Usai berkonsultasi dengan Bupati R.A. Martenagara, pada 16 Januari 1904, Dewi Sartika
membuka Sakola Istri (Sekolah Perempuan) pertama se-Hindia-Belanda. Tenaga pengajarnya
tiga orang : Dewi Sartika dibantu dua saudara misannya, Ny. Poerwa dan Nyi. Oewid. Murid-
murid angkatan pertamanya terdiri dari 20 orang, menggunakan ruangan pendopo kabupaten
Bandung.

Setahun kemudian, 1905, sekolahnya menambah kelas, sehingga kemudian pindah ke Jalan
Ciguriang, Kebon Cau. Lokasi baru ini dibeli Dewi Sartika dengan uang tabungan
pribadinya, serta bantuan dana pribadi dari Bupati Bandung. Lulusan pertama keluar pada
tahun 1909, bahasa sunda bisa lebih mememenuhi syarat kelengkapan sekolah formal.

Pada tahun-tahun berikutnya di beberapa wilayah Pasundan bermunculan beberapa Sakolah


Istri, terutama yang dikelola oleh perempuan-perempuan Sunda yang memiliki cita-cita yang
sama dengan Dewi Sartika. Pada tahun 1912 sudah berdiri sembilan Sakolah Istri di kota-kota
kabupaten (setengah dari seluruh kota kabupaten se-Pasundan). Memasuki usia ke-sepuluh,
tahun 1914, nama sekolahnya diganti menjadi Sakolah Kautamaan Istri (Sekolah Keutamaan
Perempuan). Kota-kota kabupaten wilayah Pasundan yang belum memiliki Sakolah
Kautamaan Istri tinggal tiga/empat, semangat ini menyeberang ke Bukittinggi, di mana
Sakolah Kautamaan Istri didirikan oleh Encik Rama Saleh. Seluruh wilayah Pasundan
lengkap memiliki Sakolah Kautamaan Istri di tiap kota kabupatennya pada tahun 1920,
ditambah beberapa yang berdiri di kota kewedanaan.

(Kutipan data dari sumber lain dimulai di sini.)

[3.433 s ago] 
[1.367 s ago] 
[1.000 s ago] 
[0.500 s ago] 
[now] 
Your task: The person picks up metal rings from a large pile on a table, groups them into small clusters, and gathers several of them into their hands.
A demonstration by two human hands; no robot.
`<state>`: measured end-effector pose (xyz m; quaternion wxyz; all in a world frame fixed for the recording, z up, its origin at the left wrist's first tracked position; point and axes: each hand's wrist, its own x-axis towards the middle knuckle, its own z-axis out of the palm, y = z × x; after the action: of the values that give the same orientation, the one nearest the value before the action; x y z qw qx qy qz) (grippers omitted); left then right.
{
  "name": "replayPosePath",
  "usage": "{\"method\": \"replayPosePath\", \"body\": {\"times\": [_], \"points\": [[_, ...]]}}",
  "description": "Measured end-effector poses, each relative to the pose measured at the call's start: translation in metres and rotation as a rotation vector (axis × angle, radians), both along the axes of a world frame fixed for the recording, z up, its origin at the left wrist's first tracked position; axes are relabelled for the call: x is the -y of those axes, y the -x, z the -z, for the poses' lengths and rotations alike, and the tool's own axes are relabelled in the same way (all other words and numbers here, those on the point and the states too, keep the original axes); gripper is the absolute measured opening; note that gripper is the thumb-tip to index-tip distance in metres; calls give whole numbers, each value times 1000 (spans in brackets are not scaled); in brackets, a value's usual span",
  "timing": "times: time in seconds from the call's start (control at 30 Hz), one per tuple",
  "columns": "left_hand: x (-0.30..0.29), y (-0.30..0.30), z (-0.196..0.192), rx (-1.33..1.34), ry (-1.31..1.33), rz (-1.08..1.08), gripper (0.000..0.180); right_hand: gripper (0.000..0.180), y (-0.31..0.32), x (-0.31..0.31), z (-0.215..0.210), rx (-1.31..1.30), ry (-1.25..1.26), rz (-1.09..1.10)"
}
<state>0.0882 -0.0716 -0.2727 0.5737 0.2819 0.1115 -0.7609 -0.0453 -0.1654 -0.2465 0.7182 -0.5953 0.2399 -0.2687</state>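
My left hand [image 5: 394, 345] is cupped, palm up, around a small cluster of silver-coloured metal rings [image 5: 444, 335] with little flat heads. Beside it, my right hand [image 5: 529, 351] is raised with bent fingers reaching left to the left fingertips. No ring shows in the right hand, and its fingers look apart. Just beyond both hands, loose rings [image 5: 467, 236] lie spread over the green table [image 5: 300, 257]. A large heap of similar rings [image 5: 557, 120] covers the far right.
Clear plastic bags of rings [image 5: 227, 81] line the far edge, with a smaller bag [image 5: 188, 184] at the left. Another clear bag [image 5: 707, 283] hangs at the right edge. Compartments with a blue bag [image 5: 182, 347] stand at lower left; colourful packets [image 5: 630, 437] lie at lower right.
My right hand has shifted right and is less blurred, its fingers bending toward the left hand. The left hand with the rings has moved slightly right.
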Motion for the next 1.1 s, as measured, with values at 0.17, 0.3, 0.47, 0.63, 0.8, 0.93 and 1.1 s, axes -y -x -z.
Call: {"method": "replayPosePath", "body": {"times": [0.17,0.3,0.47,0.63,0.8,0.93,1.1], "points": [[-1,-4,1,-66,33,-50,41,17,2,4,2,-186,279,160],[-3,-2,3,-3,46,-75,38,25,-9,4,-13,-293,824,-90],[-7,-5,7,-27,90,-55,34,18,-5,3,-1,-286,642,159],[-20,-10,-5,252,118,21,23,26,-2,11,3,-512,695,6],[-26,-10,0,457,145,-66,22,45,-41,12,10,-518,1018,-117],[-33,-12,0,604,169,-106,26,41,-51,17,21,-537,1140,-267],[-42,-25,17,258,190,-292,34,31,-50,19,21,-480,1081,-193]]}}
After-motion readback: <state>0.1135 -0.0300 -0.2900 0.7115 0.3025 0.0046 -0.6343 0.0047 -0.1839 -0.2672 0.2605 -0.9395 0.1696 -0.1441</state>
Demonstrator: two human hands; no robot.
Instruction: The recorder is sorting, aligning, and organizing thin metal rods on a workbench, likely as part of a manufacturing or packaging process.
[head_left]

Bulan September 1929, Dewi Sartika mengadakan peringatan pendirian sekolahnya yang
telah berumur 25 tahun, yang kemudian berganti nama menjadi "Sakola Raden Déwi". Atas
jasanya dalam bidang ini, Dewi Sartika dianugerahi bintang jasa oleh pemerintah Hindia-
Belanda.

Dewi Sartika meninggal 11 September 1947 di Tasikmalaya, dan dimakamkan dengan suatu
upacara pemakaman sederhana di pemakaman Cigagadon-Desa Rahayu Kecamatan Cineam.
Tiga tahun kemudian dimakamkan kembali di kompleks Pemakaman Bupati Bandung di
Jalan Karang Anyar, Kabupaten Bandung.